Linux-Next Archive on lore.kernel.org
 help / color / Atom feed
From: Peter Zijlstra <peterz@infradead.org>
To: Stephen Rothwell <sfr@canb.auug.org.au>
Cc: Andrew Morton <akpm@linux-foundation.org>,
	Thomas Gleixner <tglx@linutronix.de>, Ingo Molnar <mingo@elte.hu>,
	"H. Peter Anvin" <hpa@zytor.com>,
	Linux-Next Mailing List <linux-next@vger.kernel.org>,
	Linux Kernel Mailing List <linux-kernel@vger.kernel.org>,
	Nadav Amit <namit@vmware.com>,
	Linus <torvalds@linux-foundation.org>
Subject: Re: linux-next: manual merge of the akpm-current tree with the tip tree
Date: Fri, 11 Aug 2017 12:48:32 +0200
Message-ID: <20170811104832.cvunth3rbo75atzl@hirez.programming.kicks-ass.net> (raw)
In-Reply-To: <20170811093449.w5wttpulmwfykjzm@hirez.programming.kicks-ass.net>

On Fri, Aug 11, 2017 at 11:34:49AM +0200, Peter Zijlstra wrote:
> On Fri, Aug 11, 2017 at 05:53:26PM +1000, Stephen Rothwell wrote:
> > Hi all,
> > 
> > Today's linux-next merge of the akpm-current tree got conflicts in:
> > 
> >   include/linux/mm_types.h
> >   mm/huge_memory.c
> > 
> > between commit:
> > 
> >   8b1b436dd1cc ("mm, locking: Rework {set,clear,mm}_tlb_flush_pending()")
> > 
> > from the tip tree and commits:
> > 
> >   16af97dc5a89 ("mm: migrate: prevent racy access to tlb_flush_pending")
> >   a9b802500ebb ("Revert "mm: numa: defer TLB flush for THP migration as long as possible"")
> > 
> > from the akpm-current tree.
> > 
> > The latter 2 are now in Linus' tree as well (but were not when I started
> > the day).
> > 
> > The only way forward I could see was to revert
> > 
> >   8b1b436dd1cc ("mm, locking: Rework {set,clear,mm}_tlb_flush_pending()")
> > 
> > and the three following commits
> > 
> >   ff7a5fb0f1d5 ("overlayfs, locking: Remove smp_mb__before_spinlock() usage")
> >   d89e588ca408 ("locking: Introduce smp_mb__after_spinlock()")
> >   a9668cd6ee28 ("locking: Remove smp_mb__before_spinlock()")
> > 
> > before merging the akpm-current tree again.
> 
> Here's two patches that apply on top of tip.
> 


And here's one to fix the PPC ordering issue I found while doing those
patches.


---
Subject: mm: Fix barrier for inc_tlb_flush_pending() for PPC
From: Peter Zijlstra <peterz@infradead.org>
Date: Fri Aug 11 12:43:33 CEST 2017

When we have SPLIT_PTE_PTLOCKS and have RCpc locks (PPC) the UNLOCK of
one does not in fact order against the LOCK of another lock.
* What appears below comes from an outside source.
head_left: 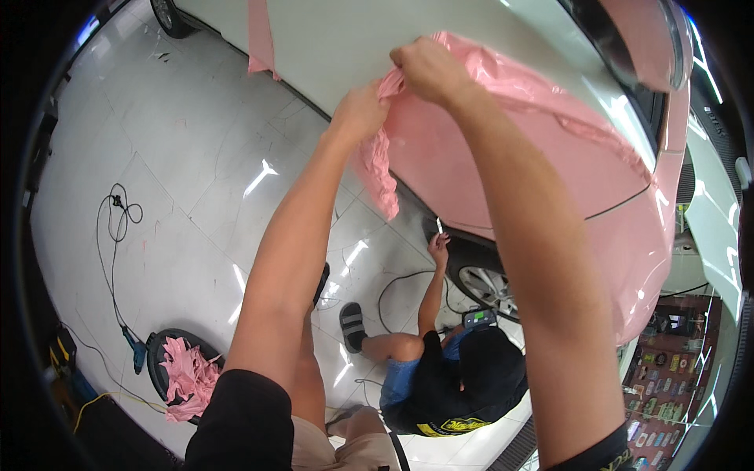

Therefore
the documented scheme does not work.

Add an explicit smp_mb__after_atomic() to cure things.

Also update the comment to reflect the new inc/dec thing.

Signed-off-by: Peter Zijlstra (Intel) <peterz@infradead.org>
---
 include/linux/mm_types.h |   34 ++++++++++++++++++++++++----------
 1 file changed, 24 insertions(+), 10 deletions(-)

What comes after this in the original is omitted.